OAI / OpenAPI-Specification

The OpenAPI Specification Repository
https://openapis.org
Apache License 2.0
28.86k stars 9.07k forks source link

Optional and multi-segment path parameters #2653

Closed darrelmiller closed 8 months ago

darrelmiller commented 3 years ago

This is a meta issue representing a number of requests over the years including #1459 #1840 #892

Currently the OpenAPI specification does not allow optional path parameters nor path parameter values that allow characters such as the /. This means that if you had the following API description:

  /myfiles/{mypath}/{filename}:  
    parameters:
      - name: mypath
        type: string
      - name: filename
        type: string

then you would not be allowed to have myPath = "a/path/to/a/file" unless you escaped the forward slash character.

Also, the RFC6570 URI Template /myreports/{reportName}{/nonDefaultFormat} where the last path segment is optional is not supported by OAS.

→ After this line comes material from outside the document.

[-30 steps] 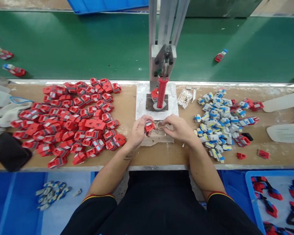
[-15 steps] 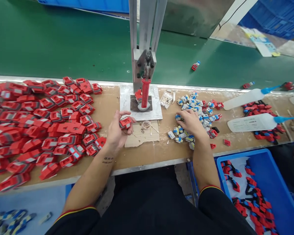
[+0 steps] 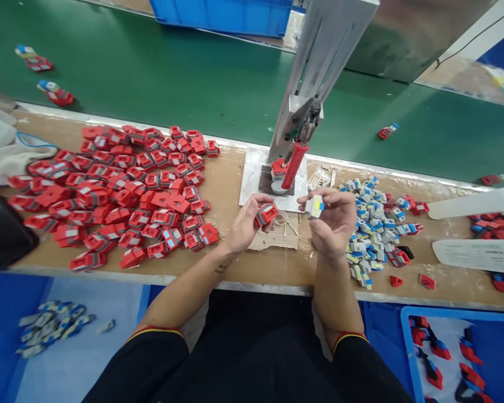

The primary reason for not supporting these types of APIs is that it creates the potential of an ambiguous match between a URL and the corresponding path item. Some tooling depends on being able to identify the API description for a specific URL. If multiple pathItems match, then some kind of alternate selection algorithm must be defined.

There have been a number of suggestions on how that selection algorithm might work, with varying levels of complexity. The open question is if there is enough community demand to justify the work necessary to find an acceptable solution.

If you have real-world scenarios where adding support for either multi-segment path parameters or optional path segments would make your life easier, please share them in this issue.

xuorig commented 3 years ago

We have a few use cases when it comes to GitHub API v3. The current workaround is to annotate multi segment parameters with an extension, but this is far from ideal as far as tooling support and specification adherence goes.

jdesrosiers commented 3 years ago

The URI Template + operator is another alternative although I think it has the same potential for ambiguity as the / operator. The + operator allows reserved characters, so the example /myfiles/{mypath}/{filename} could be /myfiles/{+mypath}/filename which could match /myfiles/a/path/to/file/myfile to { "mypath": "a/path/to/file", "filename": "myfile"}.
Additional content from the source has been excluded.